Fig. 4.

Co-localization of VGluT1-2 and Aβ. (A) Quadrant analysis of human cortical synaptosomal preparation immunolabeled with non-immune IgG. A representative sample of AD parietal cortex double labeled for VGluT1 and Aβ (B) and VGluT2 and Aβ (C).Quadrant analysis for one representative aged normal control sample double labeled for VGluT1 and Aβ (D) and VGluT2 and Aβ (E).

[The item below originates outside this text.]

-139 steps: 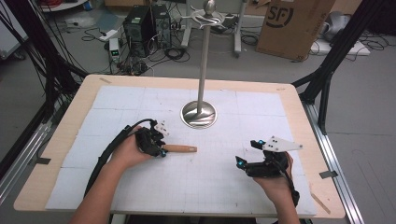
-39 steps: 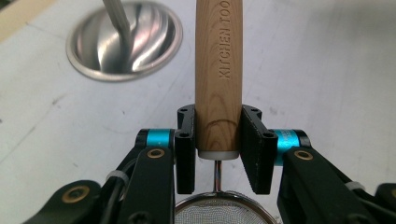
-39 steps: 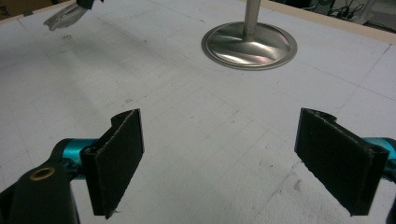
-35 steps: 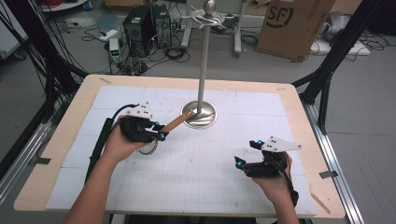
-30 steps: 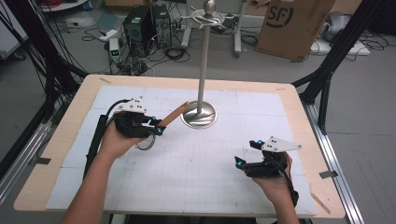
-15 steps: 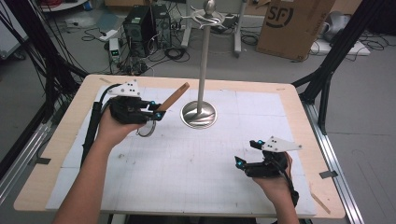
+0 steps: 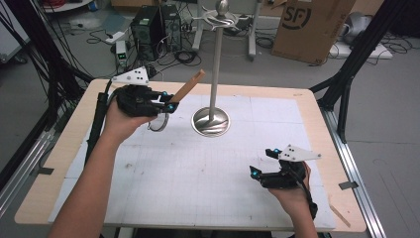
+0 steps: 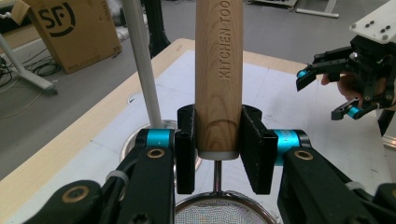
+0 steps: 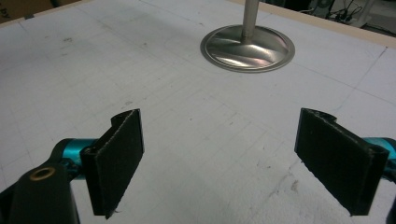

Glutamatergic synaptosomes containing Aβ (Abeta⁺/VGluT⁺) are in the upper right quadrant, non-glutamatergic synaptosomes positive for Aβ (Abeta⁺/VGluT⁻) are in the lower right quadrant and glutamatergic synaptosomes lacking Aβ (Abeta⁻/VGluT⁺) are in the upper left quadrant. Numbers represent the percentage of synaptosomes in each quadrant. (F) Aβ variation in single-labeled (Abeta⁺/VGluT⁻ only, silver bars; Abeta⁻/VGluT⁺ only, grey bars) and dual-labeled (Abeta⁺/VGluT⁺, black bars) fractions of six AD parietal cortices. Due to the low Aβ levels in aged normal controls, this analysis was only performed in AD cases. Mixed model ANOVA, VGluT * Aβ interaction [F = 7.27; P < 0.01]. Values represent means ± SEM. *P<0.05 and **P < 0.01, dual-labeled compared to single-labeled fractions; ^##P < 0.0001 Abeta⁺/VGluT1⁺ dual-labeled fractions compared to Abeta⁺/VGluT2⁺ dual-labeled fractions.